WORK REQUIRED:
Select all lines holding the word "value" from the entries that follow.

EXTRACTED MATERIAL:
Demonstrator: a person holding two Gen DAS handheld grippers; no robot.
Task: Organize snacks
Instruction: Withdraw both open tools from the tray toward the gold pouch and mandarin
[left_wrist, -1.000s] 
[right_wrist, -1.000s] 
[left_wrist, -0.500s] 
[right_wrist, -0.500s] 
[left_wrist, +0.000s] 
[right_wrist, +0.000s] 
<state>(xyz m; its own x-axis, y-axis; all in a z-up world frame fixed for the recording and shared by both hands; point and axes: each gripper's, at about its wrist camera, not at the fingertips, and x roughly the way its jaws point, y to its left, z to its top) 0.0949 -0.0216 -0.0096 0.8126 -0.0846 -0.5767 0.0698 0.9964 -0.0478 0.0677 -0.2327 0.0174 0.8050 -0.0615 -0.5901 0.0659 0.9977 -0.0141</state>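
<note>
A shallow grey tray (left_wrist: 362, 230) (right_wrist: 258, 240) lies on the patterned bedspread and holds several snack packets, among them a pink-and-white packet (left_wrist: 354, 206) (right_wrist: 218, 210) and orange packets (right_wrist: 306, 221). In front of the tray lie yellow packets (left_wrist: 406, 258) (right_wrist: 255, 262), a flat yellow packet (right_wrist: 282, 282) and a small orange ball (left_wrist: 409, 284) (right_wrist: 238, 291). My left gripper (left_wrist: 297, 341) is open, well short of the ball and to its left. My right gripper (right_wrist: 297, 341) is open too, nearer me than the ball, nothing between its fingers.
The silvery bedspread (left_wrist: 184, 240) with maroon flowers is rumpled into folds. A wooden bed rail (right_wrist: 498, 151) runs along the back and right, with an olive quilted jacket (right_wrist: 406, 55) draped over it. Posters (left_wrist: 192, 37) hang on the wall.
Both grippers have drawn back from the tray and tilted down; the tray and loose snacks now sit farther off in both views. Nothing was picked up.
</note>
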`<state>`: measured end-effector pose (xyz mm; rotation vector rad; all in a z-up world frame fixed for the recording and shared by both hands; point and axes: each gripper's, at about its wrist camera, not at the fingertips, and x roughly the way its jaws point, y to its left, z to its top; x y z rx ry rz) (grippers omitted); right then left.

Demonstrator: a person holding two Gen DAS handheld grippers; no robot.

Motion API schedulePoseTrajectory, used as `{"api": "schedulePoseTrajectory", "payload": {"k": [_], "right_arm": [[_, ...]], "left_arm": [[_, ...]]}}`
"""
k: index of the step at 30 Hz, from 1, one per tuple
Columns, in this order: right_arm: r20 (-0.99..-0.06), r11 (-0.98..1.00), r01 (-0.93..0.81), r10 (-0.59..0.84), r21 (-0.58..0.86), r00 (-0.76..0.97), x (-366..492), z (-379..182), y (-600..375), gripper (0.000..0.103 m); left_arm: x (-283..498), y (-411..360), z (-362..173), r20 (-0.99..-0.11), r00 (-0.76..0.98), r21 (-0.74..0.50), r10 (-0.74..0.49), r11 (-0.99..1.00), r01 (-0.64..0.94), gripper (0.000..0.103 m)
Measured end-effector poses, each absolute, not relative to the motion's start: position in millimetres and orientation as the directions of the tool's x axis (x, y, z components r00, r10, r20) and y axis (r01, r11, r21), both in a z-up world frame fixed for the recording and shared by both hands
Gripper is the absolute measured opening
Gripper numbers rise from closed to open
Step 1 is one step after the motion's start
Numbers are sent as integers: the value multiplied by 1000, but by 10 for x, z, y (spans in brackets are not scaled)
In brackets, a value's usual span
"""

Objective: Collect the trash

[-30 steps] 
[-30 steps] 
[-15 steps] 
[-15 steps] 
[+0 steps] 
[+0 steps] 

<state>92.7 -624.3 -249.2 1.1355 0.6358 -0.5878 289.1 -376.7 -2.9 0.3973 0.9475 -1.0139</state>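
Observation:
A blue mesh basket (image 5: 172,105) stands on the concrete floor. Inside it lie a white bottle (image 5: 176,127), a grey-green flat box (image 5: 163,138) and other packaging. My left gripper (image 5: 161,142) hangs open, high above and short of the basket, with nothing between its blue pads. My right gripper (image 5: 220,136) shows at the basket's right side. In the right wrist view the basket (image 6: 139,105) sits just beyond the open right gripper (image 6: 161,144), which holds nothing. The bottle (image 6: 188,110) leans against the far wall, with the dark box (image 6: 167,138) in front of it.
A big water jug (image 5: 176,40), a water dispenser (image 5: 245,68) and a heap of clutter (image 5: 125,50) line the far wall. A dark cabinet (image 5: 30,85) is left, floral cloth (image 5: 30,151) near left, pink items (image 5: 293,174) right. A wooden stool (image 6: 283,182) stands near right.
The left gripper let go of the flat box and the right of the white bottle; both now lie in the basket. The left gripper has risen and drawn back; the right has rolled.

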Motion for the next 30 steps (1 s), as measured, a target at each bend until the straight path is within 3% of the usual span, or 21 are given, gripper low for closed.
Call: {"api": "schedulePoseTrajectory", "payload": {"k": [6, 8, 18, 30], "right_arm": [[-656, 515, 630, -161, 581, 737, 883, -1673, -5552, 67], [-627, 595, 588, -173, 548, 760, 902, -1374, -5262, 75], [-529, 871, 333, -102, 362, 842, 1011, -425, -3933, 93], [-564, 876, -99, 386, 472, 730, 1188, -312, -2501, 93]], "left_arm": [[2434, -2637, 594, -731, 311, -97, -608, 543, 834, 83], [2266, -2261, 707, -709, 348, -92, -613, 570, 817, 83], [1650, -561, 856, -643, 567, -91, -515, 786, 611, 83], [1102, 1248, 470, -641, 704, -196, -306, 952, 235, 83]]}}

OUTPUT FOR THIS EXERCISE:
Numbers are sent as integers: the value multiplied by 1000, but by 10 for x, z, y (spans in brackets are not scaled)
In brackets, a value's usual span

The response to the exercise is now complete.